McCormick, who has two sons, Hugh, 15, and John, 13, goes on to say, "Any opportunity to spend time and enjoy each other is really well worth it. I feel my kids are growing up so fast, they will be gone in a minute."
Jo Alexander, who is head of corporate communications for Eddie's of Roland Park, agrees. She and her husband, Bob, are raising their 15-year-old granddaughter, Elizabeth, in what Alexander terms a blended family. The three of them not only gather to eat, but they work together in preparing the food, setting the table and cleaning up afterward.
"This is a time when everything stops. My granddaughter waits until the last bite of her meal, then she tells us about every one of her seven classes and what happened during lunch," she said. "If we didn't eat together, we'd never hear this information."
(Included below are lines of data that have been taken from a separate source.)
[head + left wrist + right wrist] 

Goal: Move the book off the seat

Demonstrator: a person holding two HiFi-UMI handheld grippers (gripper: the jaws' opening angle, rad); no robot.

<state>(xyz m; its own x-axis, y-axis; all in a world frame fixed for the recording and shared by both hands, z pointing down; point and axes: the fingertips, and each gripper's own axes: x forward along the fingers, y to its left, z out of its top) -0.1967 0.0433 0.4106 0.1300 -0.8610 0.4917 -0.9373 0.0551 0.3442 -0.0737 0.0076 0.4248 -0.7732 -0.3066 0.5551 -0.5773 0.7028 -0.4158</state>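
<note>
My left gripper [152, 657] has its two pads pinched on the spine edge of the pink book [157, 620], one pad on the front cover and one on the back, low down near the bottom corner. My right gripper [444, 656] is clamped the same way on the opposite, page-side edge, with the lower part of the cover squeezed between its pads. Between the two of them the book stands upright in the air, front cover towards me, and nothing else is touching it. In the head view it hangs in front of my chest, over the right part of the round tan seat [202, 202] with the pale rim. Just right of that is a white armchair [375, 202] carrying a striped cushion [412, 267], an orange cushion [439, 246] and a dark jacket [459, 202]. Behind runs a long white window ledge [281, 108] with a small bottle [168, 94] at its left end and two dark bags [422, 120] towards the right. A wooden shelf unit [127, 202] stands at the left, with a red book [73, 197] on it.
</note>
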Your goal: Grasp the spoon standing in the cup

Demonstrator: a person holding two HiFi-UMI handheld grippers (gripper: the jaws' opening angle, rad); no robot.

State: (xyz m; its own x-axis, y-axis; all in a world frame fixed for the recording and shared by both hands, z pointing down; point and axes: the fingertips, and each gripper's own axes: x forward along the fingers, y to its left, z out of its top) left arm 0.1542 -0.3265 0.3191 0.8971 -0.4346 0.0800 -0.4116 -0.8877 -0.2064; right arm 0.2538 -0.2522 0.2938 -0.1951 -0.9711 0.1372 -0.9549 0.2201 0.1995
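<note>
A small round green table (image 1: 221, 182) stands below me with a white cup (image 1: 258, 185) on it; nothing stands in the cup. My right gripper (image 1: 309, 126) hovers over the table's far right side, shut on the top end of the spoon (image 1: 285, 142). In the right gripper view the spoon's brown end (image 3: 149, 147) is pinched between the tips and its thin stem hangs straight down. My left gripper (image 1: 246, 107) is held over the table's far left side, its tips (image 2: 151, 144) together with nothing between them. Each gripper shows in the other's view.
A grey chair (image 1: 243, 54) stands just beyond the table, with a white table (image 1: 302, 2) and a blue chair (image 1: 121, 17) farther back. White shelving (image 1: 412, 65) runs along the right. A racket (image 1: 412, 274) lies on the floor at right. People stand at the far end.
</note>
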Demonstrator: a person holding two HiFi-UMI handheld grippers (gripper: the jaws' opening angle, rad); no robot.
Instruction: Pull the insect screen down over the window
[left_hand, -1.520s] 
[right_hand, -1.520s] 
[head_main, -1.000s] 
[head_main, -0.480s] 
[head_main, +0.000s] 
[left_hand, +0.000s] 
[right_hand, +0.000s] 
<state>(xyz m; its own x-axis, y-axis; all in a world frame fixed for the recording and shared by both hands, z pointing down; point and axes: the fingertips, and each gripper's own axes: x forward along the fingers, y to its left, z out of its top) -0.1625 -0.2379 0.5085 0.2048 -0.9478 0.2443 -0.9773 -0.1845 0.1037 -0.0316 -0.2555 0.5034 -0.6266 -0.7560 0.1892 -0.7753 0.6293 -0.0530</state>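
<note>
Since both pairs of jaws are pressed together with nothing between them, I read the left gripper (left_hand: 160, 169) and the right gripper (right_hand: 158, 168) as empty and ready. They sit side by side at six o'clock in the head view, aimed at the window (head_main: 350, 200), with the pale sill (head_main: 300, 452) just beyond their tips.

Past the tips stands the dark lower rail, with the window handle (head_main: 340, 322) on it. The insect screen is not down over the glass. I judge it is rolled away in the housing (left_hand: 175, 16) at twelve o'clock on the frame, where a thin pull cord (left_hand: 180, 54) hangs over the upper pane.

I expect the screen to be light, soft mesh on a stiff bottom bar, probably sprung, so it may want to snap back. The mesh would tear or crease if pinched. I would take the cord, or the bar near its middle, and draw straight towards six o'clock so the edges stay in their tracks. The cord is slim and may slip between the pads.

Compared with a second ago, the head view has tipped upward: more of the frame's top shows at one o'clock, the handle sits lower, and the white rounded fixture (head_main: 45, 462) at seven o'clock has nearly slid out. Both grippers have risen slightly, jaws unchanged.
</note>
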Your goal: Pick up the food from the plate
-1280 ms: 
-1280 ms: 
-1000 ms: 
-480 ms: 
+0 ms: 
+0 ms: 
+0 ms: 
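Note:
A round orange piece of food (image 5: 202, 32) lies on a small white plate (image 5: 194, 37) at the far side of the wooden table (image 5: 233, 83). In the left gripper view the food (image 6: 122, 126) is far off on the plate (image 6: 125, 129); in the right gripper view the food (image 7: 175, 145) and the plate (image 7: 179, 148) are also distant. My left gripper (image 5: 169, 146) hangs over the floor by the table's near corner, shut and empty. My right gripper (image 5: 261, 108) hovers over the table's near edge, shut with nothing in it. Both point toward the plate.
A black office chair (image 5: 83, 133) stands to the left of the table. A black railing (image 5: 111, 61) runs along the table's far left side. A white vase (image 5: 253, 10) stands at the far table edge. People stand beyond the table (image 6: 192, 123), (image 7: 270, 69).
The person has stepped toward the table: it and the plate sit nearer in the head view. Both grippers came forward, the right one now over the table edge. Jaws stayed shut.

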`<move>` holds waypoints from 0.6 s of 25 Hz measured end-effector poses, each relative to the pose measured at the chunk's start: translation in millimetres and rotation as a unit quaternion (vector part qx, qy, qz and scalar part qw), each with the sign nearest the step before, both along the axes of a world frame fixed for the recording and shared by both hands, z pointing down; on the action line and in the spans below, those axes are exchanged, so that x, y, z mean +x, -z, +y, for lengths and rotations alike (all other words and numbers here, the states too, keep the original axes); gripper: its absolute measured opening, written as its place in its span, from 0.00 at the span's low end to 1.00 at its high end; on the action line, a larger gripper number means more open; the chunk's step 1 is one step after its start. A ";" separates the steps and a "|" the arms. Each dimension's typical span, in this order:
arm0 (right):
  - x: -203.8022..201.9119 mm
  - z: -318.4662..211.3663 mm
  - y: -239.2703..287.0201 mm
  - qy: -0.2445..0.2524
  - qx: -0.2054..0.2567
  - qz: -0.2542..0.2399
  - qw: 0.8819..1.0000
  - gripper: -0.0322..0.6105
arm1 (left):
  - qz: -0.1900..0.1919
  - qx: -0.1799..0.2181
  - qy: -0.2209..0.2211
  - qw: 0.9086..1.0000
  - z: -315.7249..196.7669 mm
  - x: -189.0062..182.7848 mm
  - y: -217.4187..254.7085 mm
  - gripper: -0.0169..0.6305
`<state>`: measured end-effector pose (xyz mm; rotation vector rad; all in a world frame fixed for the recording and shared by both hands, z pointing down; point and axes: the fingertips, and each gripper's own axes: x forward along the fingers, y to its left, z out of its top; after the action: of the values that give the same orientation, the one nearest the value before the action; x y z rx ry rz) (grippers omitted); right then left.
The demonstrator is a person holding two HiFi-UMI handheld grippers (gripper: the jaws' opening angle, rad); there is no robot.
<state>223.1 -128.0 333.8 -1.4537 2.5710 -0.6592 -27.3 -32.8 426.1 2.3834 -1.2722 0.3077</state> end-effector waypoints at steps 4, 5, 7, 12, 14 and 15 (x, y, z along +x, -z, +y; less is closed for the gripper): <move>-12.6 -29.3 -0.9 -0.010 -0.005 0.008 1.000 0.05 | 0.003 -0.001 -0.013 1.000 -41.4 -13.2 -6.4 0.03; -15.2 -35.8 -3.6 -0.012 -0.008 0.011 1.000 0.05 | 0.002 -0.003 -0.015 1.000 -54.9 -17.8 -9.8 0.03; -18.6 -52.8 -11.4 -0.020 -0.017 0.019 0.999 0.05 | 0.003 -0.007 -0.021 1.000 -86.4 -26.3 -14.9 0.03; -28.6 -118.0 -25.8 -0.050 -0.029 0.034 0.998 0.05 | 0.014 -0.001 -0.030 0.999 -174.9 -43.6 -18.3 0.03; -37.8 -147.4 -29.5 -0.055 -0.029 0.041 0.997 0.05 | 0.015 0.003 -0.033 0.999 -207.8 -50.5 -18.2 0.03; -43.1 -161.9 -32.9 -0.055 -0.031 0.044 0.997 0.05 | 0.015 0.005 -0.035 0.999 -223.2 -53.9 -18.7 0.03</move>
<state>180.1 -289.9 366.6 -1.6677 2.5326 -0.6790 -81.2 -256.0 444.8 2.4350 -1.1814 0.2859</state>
Families, of course, spend time together in many ways: playing sports, driving in the car, watching movies and television. But these activities, experts agree, are qualitatively different in that they are fraught with distractions. Simply being together in the same house, too, does not necessarily mean that anyone is communicating. Some studies show that many parents and children spend as little as 15 minutes a day actually talking with each other.
But everyone has to eat, said Dr. Rela Mintz Geffen, president of the Baltimore Hebrew University, who is also a sociologist who's spent time studying the phenomenon of the family meal. "If you can get everyone around the table, it's a natural for face-to-face conversation. Dinner is the family forum. You can talk about the day, about something that upset you, or you can ask for help. Your family is a group that loves you no matter what. We all need a shot of that in our impersonal society."
While any shared meal can be an opportunity for communication, dinner usually works best, believes Diane Macklin, a marketing executive in Pikesville who is mother of 13-year-old Jessica and 10-year-old Joshua. "In the morning, we are just rushing around getting ready for school, so breakfast doesn't work. Lunch is out for obvious reasons. But dinner is a more easygoing atmosphere. When you finally sit down, stuff just comes out. My kids will tell me something funny that happened in their day. I know people that let their kids fend for themselves. But I make it a priority to eat with them."